On Request | Online
Emotional Regulation and the Psychobiology of Nature as Healer
Time spent in nature is an incredibly healing approach to working with trauma, and nature-based and adventure therapy calls us to explore the field of emotional regulation at our feet and fingertips.
About the Training
This is an experiential in-person workshop. Previously this has been requested for organizations, at conferences or retreats.
Navigating the journey of our lives includes a running sideline of emotional self-talk, whole reaction (body as well as mind and heart), and personal perception of our ability to manage what we're encountering.
Emotional intelligence and emotional regulation have been discussed in the psychotherapy world at depth. However in the sensory world that is alive, and a noted cornerstone of the field of outdoor therapy, it’s endless relevance for this field can go unrecognised, and it’s success in outcomes, unresearched.
Time spent in nature is an incredibly healing approach to working with trauma, and bush adventure therapy calls us to explore the field of emotional regulation at our feet and fingertips.
We explore the existing research for bush adventure therapy in working specifically with emotional regulation and trauma, including a rich overview of the psychobiology of nature as healer.

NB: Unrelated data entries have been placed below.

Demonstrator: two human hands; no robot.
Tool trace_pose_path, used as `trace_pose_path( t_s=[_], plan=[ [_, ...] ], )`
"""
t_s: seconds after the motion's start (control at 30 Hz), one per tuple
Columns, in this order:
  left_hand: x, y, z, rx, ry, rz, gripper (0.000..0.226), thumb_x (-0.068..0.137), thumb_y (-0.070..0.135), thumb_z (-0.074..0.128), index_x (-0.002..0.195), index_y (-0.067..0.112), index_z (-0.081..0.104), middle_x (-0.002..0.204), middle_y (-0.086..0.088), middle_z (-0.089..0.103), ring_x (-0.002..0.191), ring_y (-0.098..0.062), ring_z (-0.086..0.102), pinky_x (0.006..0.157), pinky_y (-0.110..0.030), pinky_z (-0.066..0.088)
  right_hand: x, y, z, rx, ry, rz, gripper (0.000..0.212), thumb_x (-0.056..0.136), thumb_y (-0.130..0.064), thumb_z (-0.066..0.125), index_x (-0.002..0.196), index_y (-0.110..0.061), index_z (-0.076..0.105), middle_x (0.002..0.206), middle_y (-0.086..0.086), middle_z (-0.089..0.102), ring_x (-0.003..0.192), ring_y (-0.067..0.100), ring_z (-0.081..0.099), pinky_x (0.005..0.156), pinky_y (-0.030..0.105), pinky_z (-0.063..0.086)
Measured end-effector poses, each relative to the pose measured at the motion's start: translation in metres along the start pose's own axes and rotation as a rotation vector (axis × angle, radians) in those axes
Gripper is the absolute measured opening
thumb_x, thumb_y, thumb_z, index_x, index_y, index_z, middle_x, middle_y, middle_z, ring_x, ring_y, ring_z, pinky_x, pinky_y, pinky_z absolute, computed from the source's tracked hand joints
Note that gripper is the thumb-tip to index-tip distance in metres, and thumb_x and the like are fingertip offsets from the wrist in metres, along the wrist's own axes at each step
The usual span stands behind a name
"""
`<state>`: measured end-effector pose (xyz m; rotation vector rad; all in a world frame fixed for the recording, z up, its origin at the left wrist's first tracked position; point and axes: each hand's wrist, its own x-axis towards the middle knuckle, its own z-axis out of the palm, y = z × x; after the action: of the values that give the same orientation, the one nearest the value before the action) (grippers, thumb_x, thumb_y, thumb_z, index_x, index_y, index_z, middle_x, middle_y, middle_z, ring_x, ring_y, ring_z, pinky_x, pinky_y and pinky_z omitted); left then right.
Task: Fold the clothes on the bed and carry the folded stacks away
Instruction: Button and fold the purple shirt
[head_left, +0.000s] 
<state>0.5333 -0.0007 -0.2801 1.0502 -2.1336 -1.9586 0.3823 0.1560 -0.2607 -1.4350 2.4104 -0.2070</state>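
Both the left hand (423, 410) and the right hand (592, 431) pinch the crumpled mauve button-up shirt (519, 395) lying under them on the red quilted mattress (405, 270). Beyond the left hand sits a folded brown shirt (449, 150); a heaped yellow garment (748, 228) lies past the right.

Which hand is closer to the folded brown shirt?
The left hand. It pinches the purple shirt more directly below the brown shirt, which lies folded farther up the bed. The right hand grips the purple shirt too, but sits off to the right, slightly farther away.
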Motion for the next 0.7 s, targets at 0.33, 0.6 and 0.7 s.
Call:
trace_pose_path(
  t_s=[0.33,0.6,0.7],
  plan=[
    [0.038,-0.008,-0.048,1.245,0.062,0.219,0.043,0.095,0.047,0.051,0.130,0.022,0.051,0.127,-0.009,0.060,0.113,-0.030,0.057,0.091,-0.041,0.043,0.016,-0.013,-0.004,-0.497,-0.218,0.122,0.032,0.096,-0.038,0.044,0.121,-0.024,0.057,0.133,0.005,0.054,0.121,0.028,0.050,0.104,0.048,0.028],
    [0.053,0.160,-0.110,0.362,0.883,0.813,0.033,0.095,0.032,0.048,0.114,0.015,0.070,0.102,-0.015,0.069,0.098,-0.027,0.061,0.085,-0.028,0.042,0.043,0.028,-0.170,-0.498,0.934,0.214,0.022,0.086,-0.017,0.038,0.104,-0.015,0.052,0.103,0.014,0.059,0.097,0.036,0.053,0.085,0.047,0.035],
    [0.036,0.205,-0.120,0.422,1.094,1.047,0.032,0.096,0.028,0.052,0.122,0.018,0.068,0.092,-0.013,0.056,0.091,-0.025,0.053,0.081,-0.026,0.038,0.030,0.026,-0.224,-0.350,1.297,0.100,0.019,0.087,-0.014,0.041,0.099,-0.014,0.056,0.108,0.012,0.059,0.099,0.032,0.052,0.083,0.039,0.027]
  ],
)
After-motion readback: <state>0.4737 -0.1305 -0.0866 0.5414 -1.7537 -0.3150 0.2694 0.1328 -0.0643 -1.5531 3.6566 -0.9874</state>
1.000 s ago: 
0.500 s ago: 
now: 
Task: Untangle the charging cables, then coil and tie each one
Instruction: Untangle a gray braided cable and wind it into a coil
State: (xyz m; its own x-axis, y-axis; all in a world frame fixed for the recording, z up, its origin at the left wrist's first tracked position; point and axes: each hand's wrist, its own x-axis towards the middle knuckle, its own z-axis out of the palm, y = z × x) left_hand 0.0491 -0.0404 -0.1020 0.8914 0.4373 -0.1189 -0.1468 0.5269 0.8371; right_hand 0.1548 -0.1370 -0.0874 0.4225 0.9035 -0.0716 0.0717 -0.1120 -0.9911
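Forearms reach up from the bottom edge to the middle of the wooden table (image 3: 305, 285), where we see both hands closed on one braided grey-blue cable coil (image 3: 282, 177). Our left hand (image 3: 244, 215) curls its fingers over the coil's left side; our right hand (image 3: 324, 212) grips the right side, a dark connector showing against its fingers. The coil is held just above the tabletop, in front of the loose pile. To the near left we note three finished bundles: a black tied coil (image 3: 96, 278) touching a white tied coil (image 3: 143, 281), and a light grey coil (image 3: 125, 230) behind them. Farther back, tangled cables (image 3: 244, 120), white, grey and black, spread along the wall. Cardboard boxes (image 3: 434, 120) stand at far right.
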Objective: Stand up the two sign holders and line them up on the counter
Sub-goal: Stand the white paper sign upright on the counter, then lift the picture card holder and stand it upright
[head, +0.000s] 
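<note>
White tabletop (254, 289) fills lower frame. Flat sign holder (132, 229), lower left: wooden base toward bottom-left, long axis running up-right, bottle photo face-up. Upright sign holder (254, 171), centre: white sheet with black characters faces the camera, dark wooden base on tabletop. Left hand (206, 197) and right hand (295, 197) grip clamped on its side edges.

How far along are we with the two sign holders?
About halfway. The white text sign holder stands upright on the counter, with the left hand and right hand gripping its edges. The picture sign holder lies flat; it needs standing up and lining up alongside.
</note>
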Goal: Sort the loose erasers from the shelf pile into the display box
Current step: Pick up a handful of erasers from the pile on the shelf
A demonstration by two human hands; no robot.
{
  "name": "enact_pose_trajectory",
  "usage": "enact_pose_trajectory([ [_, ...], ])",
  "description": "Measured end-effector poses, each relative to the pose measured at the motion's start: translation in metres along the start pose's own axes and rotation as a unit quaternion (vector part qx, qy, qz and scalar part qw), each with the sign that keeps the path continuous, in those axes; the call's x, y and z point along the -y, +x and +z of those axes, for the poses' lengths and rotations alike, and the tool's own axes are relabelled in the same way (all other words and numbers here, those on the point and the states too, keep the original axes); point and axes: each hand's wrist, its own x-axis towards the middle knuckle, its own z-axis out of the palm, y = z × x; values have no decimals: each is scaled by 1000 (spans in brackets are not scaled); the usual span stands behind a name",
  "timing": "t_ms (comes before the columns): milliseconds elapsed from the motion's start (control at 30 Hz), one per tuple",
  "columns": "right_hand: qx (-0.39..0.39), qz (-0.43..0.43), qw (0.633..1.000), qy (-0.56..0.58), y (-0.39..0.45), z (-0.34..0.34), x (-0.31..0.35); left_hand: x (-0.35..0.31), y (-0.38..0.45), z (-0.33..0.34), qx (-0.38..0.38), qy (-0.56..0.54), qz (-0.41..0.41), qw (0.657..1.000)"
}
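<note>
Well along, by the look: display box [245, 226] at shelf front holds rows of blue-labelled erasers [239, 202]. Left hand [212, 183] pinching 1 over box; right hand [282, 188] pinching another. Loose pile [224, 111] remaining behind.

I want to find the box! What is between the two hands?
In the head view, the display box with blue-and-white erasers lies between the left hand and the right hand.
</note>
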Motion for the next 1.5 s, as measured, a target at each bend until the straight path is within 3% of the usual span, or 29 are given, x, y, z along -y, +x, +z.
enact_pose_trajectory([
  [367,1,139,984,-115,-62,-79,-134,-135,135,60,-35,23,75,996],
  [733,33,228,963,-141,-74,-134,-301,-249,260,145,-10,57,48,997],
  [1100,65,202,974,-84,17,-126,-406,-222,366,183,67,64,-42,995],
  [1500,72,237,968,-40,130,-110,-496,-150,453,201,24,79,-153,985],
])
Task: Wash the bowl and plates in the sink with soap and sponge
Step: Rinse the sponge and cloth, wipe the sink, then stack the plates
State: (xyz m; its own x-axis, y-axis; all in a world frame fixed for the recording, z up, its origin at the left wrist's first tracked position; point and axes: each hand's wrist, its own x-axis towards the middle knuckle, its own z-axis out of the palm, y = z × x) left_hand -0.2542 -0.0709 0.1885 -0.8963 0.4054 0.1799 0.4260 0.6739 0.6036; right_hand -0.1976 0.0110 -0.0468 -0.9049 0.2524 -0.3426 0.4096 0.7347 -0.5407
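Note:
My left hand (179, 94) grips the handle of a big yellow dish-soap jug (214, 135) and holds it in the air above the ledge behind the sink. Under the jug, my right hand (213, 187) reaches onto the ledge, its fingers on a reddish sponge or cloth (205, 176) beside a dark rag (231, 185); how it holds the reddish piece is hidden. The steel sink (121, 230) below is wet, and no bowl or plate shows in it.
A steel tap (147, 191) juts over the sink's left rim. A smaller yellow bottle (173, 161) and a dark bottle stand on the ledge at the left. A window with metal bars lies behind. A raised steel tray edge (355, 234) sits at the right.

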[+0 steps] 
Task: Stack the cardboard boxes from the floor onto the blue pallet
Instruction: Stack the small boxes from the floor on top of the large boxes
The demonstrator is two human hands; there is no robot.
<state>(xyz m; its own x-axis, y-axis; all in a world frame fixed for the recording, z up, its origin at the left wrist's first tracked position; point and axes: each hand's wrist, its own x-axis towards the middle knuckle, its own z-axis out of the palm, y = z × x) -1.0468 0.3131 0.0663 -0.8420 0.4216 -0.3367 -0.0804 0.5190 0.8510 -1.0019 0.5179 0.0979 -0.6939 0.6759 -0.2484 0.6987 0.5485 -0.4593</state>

As practitioners we have a privilege when working with people in nature that those in the office miss. This includes real-time experience, a micro-culture, and an array of participatory exercises and mirrors of reflection.
Nature is a profound healer across the whole spectrum of mental health. This topic comes from experience applying this in a wilderness context with families, veterans and soldiers, drug and alcohol rehabilitation programs, participants direct from custody or psychiatric hospitalisation, young people, women, and indigenous groups.
This explores the journey between how we feel and who we are, and the encounter of internalising another level of freedom ~ our ability to simply and powerfully trust our own bodies and experiences.